── DATA BELOW ──
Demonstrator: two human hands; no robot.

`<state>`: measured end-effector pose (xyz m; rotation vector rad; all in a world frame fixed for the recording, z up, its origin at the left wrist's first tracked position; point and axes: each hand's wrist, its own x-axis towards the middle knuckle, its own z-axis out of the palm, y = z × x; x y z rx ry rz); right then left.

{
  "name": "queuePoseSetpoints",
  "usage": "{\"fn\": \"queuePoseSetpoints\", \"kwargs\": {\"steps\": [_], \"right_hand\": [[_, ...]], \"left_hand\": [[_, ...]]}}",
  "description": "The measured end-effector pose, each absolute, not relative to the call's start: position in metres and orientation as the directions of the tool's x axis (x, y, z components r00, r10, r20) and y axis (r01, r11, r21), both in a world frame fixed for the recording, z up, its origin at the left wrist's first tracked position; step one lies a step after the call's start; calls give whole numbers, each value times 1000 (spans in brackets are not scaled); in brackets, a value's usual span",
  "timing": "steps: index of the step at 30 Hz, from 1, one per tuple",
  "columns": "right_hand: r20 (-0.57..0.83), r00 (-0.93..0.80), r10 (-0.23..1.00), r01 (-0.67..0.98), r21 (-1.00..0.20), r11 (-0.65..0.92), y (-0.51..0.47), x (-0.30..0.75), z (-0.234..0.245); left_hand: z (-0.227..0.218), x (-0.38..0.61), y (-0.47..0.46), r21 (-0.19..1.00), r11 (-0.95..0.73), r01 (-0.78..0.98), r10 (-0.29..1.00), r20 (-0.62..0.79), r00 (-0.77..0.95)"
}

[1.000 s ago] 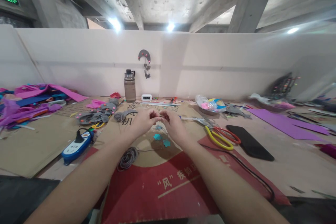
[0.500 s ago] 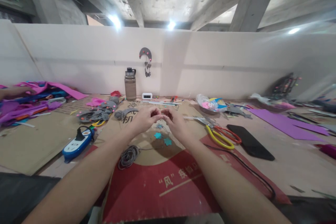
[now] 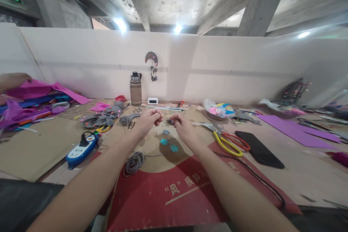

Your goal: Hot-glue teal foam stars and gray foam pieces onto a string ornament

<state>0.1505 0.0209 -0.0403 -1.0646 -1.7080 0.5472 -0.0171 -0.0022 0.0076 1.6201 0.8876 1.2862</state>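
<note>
Ok, both bare hands were up mid-table, close but apart, w/ a narrow gap btwn the fingertips. L hand (image 3: 152, 121) had thumb & fingers curled in together, pinch-style; couldn't tell if it gripped anything. R hand (image 3: 182, 127) was half curled too, w/ a small dark bit (image 3: 170, 121) by its fingertips, too tiny to ID; couldn't tell if that was gripped.

Below the hands, on a red-and-brown printed cardboard sheet (image 3: 152, 192), lay two flat turquoise star-shaped cutouts (image 3: 163, 141), near each other, not touching. A paler grey-blue piece (image 3: 165, 132) sat nearer the hands, outline blurry. Loose coil of thin grey cord (image 3: 134, 164) was beside the L forearm, one strand trailing R toward the stars.

R side: metal scissors w/ yellow & red handles (image 3: 215, 128), then a flat black phone-like slab (image 3: 259, 149) just beside. L side: blue-and-white power strip (image 3: 81, 151) w/ black plug in. At the back: upright brownish see-through bottle w/ black lid (image 3: 135, 91), small white digital clock (image 3: 152, 100) near it, grey crescent ornament (image 3: 151, 57) up on the white wall (image 3: 206, 54). Far L, another person's hand (image 3: 16, 81) was on a bright magenta sheet (image 3: 34, 88).
</note>
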Motion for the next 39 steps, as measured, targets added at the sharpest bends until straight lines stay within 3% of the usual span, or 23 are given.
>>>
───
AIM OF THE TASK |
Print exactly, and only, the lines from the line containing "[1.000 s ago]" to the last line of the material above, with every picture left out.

OUTPUT FOR THIS TASK |
[1.000 s ago] 
[0.500 s ago] 
[now] 

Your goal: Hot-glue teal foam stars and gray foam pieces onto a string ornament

<state>0.1505 0.0209 -0.0403 -1.0646 -1.7080 0.5472 -0.0171 -0.0022 0.0076 1.6201 0.8876 1.2862</state>
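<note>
Ok, both bare hands were up mid-table, close but apart, w/ a narrow gap btwn the fingertips. L hand (image 3: 152, 121) had thumb & fingers curled in together, pinch-style; couldn't tell if it gripped anything. R hand (image 3: 182, 127) was half curled too, w/ a small dark bit (image 3: 170, 121) by its fingertips, too tiny to ID; couldn't tell if that was gripped.

Below the hands, on a red-and-brown printed cardboard sheet (image 3: 152, 192), lay two flat turquoise star-shaped cutouts (image 3: 163, 141), near each other, not touching. A paler grey-blue piece (image 3: 165, 132) sat nearer the hands, outline blurry. Loose coil of thin grey cord (image 3: 134, 164) was beside the L forearm, one strand trailing R toward the stars.

R side: metal scissors w/ yellow & red handles (image 3: 215, 128), then a flat black phone-like slab (image 3: 259, 149) just beside. L side: blue-and-white power strip (image 3: 81, 151) w/ black plug in. At the back: upright brownish see-through bottle w/ black lid (image 3: 135, 91), small white digital clock (image 3: 152, 100) near it, grey crescent ornament (image 3: 151, 57) up on the white wall (image 3: 206, 54). Far L, another person's hand (image 3: 16, 81) was on a bright magenta sheet (image 3: 34, 88).
</note>
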Motion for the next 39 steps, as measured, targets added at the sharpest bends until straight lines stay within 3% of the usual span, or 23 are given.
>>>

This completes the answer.